In Dublin, there were 11,323 people in emergency accommodation, including 3,539 children.

Focus Ireland CEO Pat Dennigan said the new figures show that the Government’s “current approach to homelessness is failing”.

“There needs to be far more urgency in the Government’s response to help end this terrible human crisis,” he added.

Ber Grogan, executive director of the Simon Communities of Ireland, said: “We haven’t seen a decrease in homeless figures for five months – and the last drop was due to temporary seasonal relief over Christmas.

“This is not progress. We don’t want to keep breaking these records.

“Behind every number is a person – a family, a  child, a life in crisis. The time to act is now.”

Sinn Féin spokesman for housing Eoin Ó Broin said there has been a 450 per cent increase in child homelessness in the last 10 years.

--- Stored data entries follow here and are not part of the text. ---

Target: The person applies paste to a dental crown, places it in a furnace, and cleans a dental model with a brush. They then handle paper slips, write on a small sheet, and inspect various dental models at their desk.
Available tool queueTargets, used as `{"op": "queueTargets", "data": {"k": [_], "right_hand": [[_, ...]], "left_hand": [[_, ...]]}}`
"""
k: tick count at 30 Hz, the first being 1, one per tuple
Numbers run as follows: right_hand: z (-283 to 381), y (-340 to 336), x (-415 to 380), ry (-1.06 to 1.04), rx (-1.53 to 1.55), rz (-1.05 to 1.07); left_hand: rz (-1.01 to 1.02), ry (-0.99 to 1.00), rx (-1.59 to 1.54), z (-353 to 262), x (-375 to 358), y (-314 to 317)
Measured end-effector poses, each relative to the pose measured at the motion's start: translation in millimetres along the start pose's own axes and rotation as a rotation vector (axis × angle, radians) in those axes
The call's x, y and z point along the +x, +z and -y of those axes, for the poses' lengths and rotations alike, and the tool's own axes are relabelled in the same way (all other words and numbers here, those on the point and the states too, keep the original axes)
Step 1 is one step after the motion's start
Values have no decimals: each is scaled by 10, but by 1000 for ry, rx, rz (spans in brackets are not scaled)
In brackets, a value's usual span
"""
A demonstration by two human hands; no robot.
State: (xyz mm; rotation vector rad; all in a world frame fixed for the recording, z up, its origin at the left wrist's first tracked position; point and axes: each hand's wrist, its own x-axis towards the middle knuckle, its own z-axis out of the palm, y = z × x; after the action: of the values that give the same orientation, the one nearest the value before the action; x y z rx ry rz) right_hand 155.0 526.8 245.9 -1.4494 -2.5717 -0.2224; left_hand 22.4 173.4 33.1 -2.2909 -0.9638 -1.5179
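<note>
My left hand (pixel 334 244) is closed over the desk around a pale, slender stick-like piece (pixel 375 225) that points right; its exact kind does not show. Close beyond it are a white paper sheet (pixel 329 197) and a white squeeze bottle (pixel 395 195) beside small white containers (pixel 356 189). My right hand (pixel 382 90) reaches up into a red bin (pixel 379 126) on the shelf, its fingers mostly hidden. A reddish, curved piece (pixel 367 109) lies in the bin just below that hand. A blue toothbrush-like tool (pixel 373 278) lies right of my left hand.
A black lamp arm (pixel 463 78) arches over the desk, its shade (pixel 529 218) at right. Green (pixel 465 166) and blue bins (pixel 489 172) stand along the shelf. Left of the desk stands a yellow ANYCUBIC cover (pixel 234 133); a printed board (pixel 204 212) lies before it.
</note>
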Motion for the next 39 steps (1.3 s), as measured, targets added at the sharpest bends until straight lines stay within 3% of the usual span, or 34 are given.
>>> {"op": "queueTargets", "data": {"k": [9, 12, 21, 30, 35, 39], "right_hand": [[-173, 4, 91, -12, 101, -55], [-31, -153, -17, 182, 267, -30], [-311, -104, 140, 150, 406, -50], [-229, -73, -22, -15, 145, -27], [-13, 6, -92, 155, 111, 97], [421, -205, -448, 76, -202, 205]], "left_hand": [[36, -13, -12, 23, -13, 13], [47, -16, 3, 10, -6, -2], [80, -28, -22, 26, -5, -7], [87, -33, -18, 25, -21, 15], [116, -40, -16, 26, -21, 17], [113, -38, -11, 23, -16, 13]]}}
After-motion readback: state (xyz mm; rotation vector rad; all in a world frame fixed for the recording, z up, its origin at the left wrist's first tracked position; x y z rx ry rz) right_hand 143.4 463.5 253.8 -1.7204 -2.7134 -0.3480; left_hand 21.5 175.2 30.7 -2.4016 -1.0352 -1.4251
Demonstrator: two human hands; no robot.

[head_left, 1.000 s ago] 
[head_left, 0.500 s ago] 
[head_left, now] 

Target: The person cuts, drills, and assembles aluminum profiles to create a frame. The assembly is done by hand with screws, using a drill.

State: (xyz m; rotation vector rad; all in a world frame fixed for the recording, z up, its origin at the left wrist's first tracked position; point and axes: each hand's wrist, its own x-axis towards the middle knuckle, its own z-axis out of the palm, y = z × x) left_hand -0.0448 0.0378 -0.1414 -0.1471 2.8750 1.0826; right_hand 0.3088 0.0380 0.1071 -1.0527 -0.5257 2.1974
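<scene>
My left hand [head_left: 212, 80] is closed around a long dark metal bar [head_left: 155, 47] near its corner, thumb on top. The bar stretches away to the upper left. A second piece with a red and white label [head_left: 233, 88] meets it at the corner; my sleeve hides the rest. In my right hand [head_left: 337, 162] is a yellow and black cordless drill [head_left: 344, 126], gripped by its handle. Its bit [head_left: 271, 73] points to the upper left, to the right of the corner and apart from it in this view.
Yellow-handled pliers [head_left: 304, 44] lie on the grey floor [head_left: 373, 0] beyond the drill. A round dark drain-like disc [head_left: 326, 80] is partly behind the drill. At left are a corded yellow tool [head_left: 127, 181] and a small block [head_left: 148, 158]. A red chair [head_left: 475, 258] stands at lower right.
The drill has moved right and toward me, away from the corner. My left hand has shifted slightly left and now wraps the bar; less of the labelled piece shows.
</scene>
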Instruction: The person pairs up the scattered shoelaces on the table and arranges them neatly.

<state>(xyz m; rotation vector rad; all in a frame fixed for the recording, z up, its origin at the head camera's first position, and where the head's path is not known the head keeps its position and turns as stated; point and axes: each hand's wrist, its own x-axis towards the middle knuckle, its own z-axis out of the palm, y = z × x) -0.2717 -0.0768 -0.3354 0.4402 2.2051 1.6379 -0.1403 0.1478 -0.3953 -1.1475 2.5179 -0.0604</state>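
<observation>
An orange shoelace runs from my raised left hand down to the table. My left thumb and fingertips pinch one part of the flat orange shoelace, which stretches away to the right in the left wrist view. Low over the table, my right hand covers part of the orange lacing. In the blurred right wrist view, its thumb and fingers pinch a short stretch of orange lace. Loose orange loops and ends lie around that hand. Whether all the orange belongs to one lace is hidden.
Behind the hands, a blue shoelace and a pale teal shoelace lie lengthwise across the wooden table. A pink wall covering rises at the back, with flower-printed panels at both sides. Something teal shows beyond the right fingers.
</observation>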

“One of the most depressing parts of the report is the increase in the number of children forced to live, in many cases for long periods of time, in emergency accommodation,” Mr O Broin said.

“When this family and in particular, child homeless, crisis really started escalating it was in 2014, there were 880 children in emergency accommodation. There is now almost 5,000 children [in emergency accommodation].

 

“That is a 450 per cent increase, thousands upon thousands of children have been forced into emergency accommodation because of bad Government housing policy.”

Labour TD Conor Sheehan accused the Government of “normalising” homelessness.

“As true as night follows days, another level of record homelessness. This is a stain on Government, a stain that they are ignoring, that they have continuously ignored,” he added.

“This is a Government who has normalised homelessness and this is a Government who has almost made child homelessness acceptable.

“A child who enters homelessness is more likely to have poorer outcomes across every metric for the rest of their life, poor outcomes when it comes to educational attainment and poor outcomes in making them quite likely to enter homelessness as an adult.”

Social Democrats TD and the party’s spokesman for housing Rory Hearne said it was “deeply upsetting and shocking” to see the State heading towards 16,000 people homeless across the country.

He said there should be a state redress scheme for children who have been forced into emergency accommodation.

He added: “There are now 4,844 children homeless in this state. This is a national scandal.

“Figures released to me by the Dublin Region Homeless Executive shows that in Dublin alone, almost 17,000 children have been through emergency accommodation since 2016.

“That is unacceptable. We are talking about, potentially, a state redress scheme for children who have been through emergency accommodation because it is absolutely preventable and the state has known since early on in the crisis.

“The state knows any lengthy time is deeply damaging for children.”

Mr Hearne added: “There’s also real concern that with the Government’s new rental measures, which are due to come in in March, that between now and March we’re going to see evictions, an increase in evictions by landlords to get a vacant property so they can increase the rents to market rent from March onwards, but also to get in evictions before those changes come in place.

“We’re calling on the government to immediately implement a no fault evictions ban across the board.”